Tauranga City Council has signalled an average rate increase for householders of about 2.8 per cent this year if no big changes are made to budgets in the draft 2016-17 annual plan.

Chief financial officer Paul Davidson told councillors today that the increase was higher for residential ratepayers than commercial ones because of the impact from this year's city-wide revaluation of properties. Commercial rates were predicted to go up by an average of nearly 1 per cent.

The actual proposed rates increases were 4.8 per cent for residential and 2.9 per cent for commercial, but the net amount dropped to 2.8 per cent and 0.9 per cent once the growth in the number of new rateable properties over the last 12 months was deducted.

Mr Davidson linked the bigger increase for householders to the city's revaluation which saw overall values increase more for residential properties than commercial properties.


There was a 1 per cent rise in the residential component of the total capital value of the city.
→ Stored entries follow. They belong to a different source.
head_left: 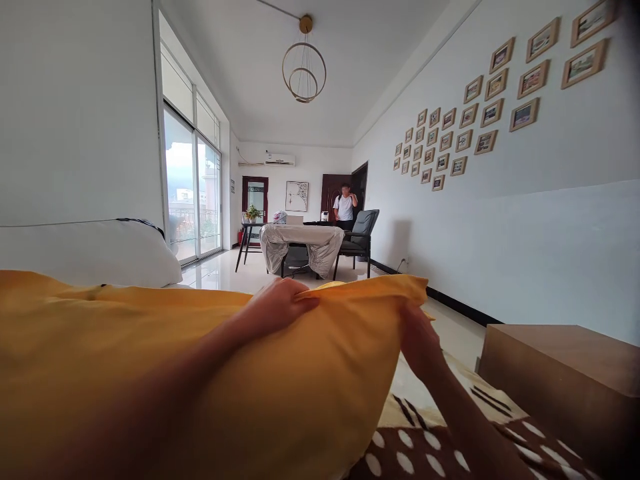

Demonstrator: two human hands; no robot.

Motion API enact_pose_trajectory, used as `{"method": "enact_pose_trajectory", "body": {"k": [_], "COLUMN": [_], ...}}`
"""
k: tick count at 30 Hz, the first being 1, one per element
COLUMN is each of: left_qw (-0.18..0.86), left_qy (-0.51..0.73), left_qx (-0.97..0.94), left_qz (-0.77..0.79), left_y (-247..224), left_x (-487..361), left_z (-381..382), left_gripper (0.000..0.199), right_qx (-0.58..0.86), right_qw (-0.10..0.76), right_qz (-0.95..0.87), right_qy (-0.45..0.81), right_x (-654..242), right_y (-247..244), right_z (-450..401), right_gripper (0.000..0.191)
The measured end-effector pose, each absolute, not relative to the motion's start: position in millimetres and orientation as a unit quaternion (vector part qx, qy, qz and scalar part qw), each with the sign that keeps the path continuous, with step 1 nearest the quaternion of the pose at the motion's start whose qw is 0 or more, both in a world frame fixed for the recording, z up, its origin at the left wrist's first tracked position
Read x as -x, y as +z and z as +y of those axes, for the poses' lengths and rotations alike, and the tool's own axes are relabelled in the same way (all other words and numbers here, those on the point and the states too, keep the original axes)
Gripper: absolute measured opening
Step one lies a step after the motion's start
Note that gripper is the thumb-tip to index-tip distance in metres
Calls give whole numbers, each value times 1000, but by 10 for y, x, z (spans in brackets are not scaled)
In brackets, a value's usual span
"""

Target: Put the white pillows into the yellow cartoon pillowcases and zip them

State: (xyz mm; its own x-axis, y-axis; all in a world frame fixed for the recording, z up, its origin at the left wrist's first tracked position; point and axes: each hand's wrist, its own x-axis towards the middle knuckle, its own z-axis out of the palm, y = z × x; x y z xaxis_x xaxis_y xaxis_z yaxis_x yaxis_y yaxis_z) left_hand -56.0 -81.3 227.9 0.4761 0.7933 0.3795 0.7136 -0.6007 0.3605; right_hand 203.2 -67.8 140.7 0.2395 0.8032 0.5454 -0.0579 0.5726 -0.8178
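A large yellow cloth (pixel 320 373), perhaps a bedding cover, stretches from the left edge across the middle of the view. My left hand (pixel 280 301) is closed on its upper edge, the thumb and fingers pinching the fabric. Near the raised right-hand corner, my right hand (pixel 420 337) grips the side of the same cloth; its fingertips are partly hidden by the fabric. Between the two hands the upper edge is held up and fairly taut. Below my right forearm lies a brown and cream patterned blanket (pixel 415 450) with white dots.
A white padded bed or sofa back (pixel 85 250) rises behind the cloth at left. A brown box-like piece (pixel 560 360) stands at right. Farther off are a covered table (pixel 300 233), a black chair (pixel 360 237) and a standing person (pixel 344 207) by the doorway.
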Motion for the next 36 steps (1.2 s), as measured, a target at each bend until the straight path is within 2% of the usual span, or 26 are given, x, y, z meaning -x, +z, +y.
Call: {"method": "enact_pose_trajectory", "body": {"k": [2,5,7,9,13,16,21,24,31,34,36], "left_qw": [0,-90,-87,-49,18,29,-136,-177,-83,-62,-55], "left_qy": [274,259,250,258,272,241,214,193,196,225,251], "left_qx": [-860,-860,-848,-836,-822,-825,-854,-867,-833,-824,-822], "left_qz": [430,430,459,482,500,510,454,423,511,516,509], "left_y": [2257,2187,2149,2139,2203,2265,2270,2244,2279,2303,2317], "left_x": [518,503,541,602,711,741,630,514,638,757,804], "left_z": [-847,-871,-855,-825,-788,-808,-865,-871,-919,-922,-894], "left_gripper": [42,37,35,35,36,37,33,21,17,16,21], "right_qx": [380,434,450,459,467,411,314,351,456,480,468], "right_qw": [696,694,698,708,722,720,699,704,691,667,669], "right_qz": [-534,-553,-553,-535,-495,-513,-558,-552,-556,-567,-570], "right_qy": [293,159,71,43,123,221,319,278,71,51,87], "right_x": [-1941,-1824,-1780,-1761,-1800,-1900,-1947,-1818,-1709,-1866,-1963], "right_y": [1302,1263,1298,1349,1400,1268,721,549,720,750,727], "right_z": [-705,-650,-553,-443,-308,-336,-521,-576,-466,-394,-383], "right_gripper": [41,41,45,47,45,42,41,36,29,37,41]}}
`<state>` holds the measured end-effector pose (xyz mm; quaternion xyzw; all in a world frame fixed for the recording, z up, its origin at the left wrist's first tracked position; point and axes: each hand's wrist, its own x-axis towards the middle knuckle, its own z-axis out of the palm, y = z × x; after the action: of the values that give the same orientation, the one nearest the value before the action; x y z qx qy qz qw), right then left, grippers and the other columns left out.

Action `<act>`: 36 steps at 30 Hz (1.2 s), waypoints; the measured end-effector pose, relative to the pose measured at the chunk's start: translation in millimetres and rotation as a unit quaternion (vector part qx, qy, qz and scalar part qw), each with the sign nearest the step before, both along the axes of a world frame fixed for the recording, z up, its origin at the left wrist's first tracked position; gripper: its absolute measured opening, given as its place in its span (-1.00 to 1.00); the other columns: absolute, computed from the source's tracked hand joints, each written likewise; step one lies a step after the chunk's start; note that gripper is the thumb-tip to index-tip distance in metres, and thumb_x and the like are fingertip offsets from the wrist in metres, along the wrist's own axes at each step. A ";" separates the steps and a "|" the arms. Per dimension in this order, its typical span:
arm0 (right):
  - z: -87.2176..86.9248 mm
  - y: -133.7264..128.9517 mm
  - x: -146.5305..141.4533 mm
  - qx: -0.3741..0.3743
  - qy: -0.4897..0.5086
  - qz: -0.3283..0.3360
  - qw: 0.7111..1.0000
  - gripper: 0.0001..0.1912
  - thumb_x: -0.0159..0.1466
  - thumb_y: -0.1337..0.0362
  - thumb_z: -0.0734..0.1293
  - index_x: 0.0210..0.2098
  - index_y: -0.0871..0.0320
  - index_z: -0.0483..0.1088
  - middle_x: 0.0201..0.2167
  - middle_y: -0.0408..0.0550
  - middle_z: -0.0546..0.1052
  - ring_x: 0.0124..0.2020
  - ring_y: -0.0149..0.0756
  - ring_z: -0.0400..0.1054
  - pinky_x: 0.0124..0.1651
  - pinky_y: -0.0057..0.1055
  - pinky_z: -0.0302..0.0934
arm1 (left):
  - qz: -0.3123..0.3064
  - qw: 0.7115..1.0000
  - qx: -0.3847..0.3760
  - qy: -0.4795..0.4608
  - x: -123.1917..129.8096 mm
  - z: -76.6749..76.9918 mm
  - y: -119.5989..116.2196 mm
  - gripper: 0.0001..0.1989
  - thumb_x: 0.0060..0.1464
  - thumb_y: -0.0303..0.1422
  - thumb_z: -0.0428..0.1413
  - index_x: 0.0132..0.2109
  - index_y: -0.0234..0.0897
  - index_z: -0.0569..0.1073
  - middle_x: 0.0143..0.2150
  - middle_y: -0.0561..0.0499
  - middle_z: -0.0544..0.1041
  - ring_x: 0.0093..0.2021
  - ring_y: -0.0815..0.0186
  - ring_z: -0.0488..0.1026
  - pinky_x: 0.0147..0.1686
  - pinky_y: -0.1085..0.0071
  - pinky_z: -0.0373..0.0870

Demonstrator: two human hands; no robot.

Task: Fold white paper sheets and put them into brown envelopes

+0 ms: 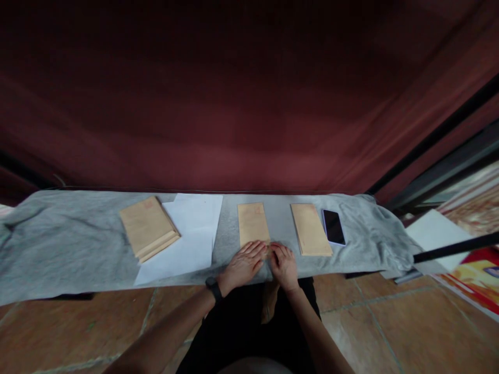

It meant that residential properties now comprised 81 per cent of the total capital value of Tauranga, compared with 19 per cent for commercial properties.

Total rates levied on householders were proposed to rise by nearly $4.72 million to $103.35 million while commercial rates went up nearly $570,000 to $20.42 million.

Mayor Stuart Crosby said the 1 per cent shift from commercial to residential needed to be shown in suburb-by-suburb figures. He referred to documents he had seen before Christmas showing a breakdown of the shift.

The uniform annual charge component of council water charges was proposed to increase by 4.5 per cent.

The city's net debt was proposed to be $394 million - $16 million less than anticipated by the council's long-term plan. The ratio of debt to revenue would drop to 209 per cent.